Mass killings are horrendous. I can’t fathom why someone would walk into a school with the intent to murder children and their teachers. I can’t begin to understand how anyone could be motivated to open fire in a movie theater, college classroom, or shopping mall.
This week we’re shocked by yet another mass shooting, this time in the historic Mother Emanuel African Methodist Episcopal Church in Charleston, South Carolina. The immediate impact of this shooting has affected me more deeply than any other. I’m struck by deep, deep sadness. It’s not just because it was in a church while people were in prayer and study, though somehow this makes it especially contemptible. It’s not just the accumulation of the despair I’ve felt over so many of these events in recent years. It’s that the killer is white and his victims are black: an act of unspeakable terror rooted in the evil of racism.
Racism can’t be explained away by mental illness or white-washed away as solely an act of individual choice, though there certainly was individual choice involved.
Racism is a societal ill, a communal sin for which responsibility rests on the shoulders of every white person. It rests on my shoulders. Racist realities are perpetuated – knowingly and unknowingly – by those of us whose skin color affords us privilege and allows us to turn a blind eye to the plight of others.
I have often seen this in my ministry. Each time I preach or teach in my overwhelmingly white and well-meaning congregation about the need to confront and combat racism I am greeted with the same refrains: “I just don’t see it.” “Don’t you think we’re beyond that now?” “You shouldn’t preach politics.” “Naturally you’re preaching about this because of where you come from.” (I am South African.) Many speak up in support of efforts to challenge and overcome racism, yet mention the “black lives matter” campaign and you’re immediately told “all lives matter.”
Sure, all lives should matter. But the point is that black lives matter; they really, really do. And, on the whole, society does not treat black lives as if they matter as much as white lives. Just a few months ago in Charleston a white police officer gunned down in cold blood Walter Scott, an African American citizen. The officer shot him in the back. Eric Garner, Michael Brown, Tamir Rice, and Trayvon Martin are more than rallying cries. They are victims of societally sanctioned and approved racism that emerges all too often as state-sanctioned violence. The social and economic challenges faced by so many in the African American community stemming from pernicious structural injustices dating back to the days of slavery, the mass incarceration of African American men, the ways my African American friends are more likely than I am to be pulled over by police or followed in department stores (yes, it still happens) point to a system that is bent on exploitation and oppression.
Based on what? Based on a construct.
Race is a social construct that conveniently feeds into a hierarchy where lighter skin color equates to greater value and darker skin color to lesser value. It touches every aspect of life, personal and social. It feeds into perceptions of intelligence, ability, worthiness, acceptability. It also goes conveniently unacknowledged by most with lighter skin tones, those of us who are more prone to blame the victim than to ask the hard questions that will lead to necessary inner change.
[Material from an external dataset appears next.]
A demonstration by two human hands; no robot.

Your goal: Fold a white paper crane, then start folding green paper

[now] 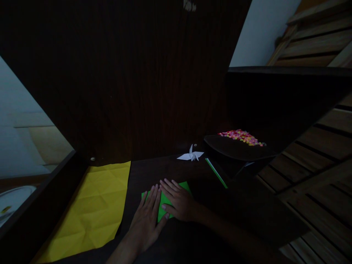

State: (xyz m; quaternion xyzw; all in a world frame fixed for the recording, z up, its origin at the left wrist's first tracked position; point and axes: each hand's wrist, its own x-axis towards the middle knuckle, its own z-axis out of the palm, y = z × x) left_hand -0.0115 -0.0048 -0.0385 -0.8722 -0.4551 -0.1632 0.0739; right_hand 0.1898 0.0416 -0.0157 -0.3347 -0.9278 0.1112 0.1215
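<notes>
A green sheet of paper (163, 205) lies flat on the dark wooden desk (154, 170), mostly covered by my hands. My left hand (147, 222) rests on its left part, fingers stretched forward. Across its right part lies my right hand (177, 201), palm down with fingers extended. Both thumbs lie near the paper's front edge, and the fingertips almost meet at the far edge. Just beyond sits a white origami crane (191, 154) with its wings spread. How the green paper is folded underneath cannot be seen.
A creased yellow sheet (93, 209) spreads over the left side. A narrow green-and-white paper strip (216, 173) lies to the right. Small colourful pieces (243, 137) are heaped on a raised corner shelf (225, 146). A dark panel (132, 80) stands behind the desk.
</notes>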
Inner change is the route to outer, societal change. And yes, it comes at a cost.
If it is difficult for many whites to acknowledge the ways our skin color leads to privilege, it is even harder to pluck out those attitudes, beliefs, and feelings that lie at the heart of racism. This becomes especially difficult when your perception of self worth is based on notions that benefit you over others, even when they’re based on something as fickle as skin color. And let’s face it, it is incredibly hard to share privilege when you’re afraid of losing what you’ve “worked” for.
In light of the massacre of African American churchgoers in a Charleston church Wednesday night, I hope that the deniers of racism and the cowardly comfortable masses of whites will open our eyes to the very real and present danger of racism. We’re not talking here about a random act of terror. Racism rears its ugly head all the time, and not always as perceptible violence. But make no mistake: it is violent by nature even if the evil of racism is mostly so subtle it goes conveniently unnoticed by those who perpetuate it in unacknowledged ways.
The responsibility to confront and combat racism rests with whites and we collectively bear the responsibility for what happened in Charleston. It’s up to us to start making the necessary shifts to confront and combat racism within ourselves and within our society. In the end, it’s up to me and that leads me to the deep, deep sorrow I feel in this moment.
As a white person I bear part of the responsibility for what happened Wednesday night in Mother Emanuel African Methodist Episcopal Church.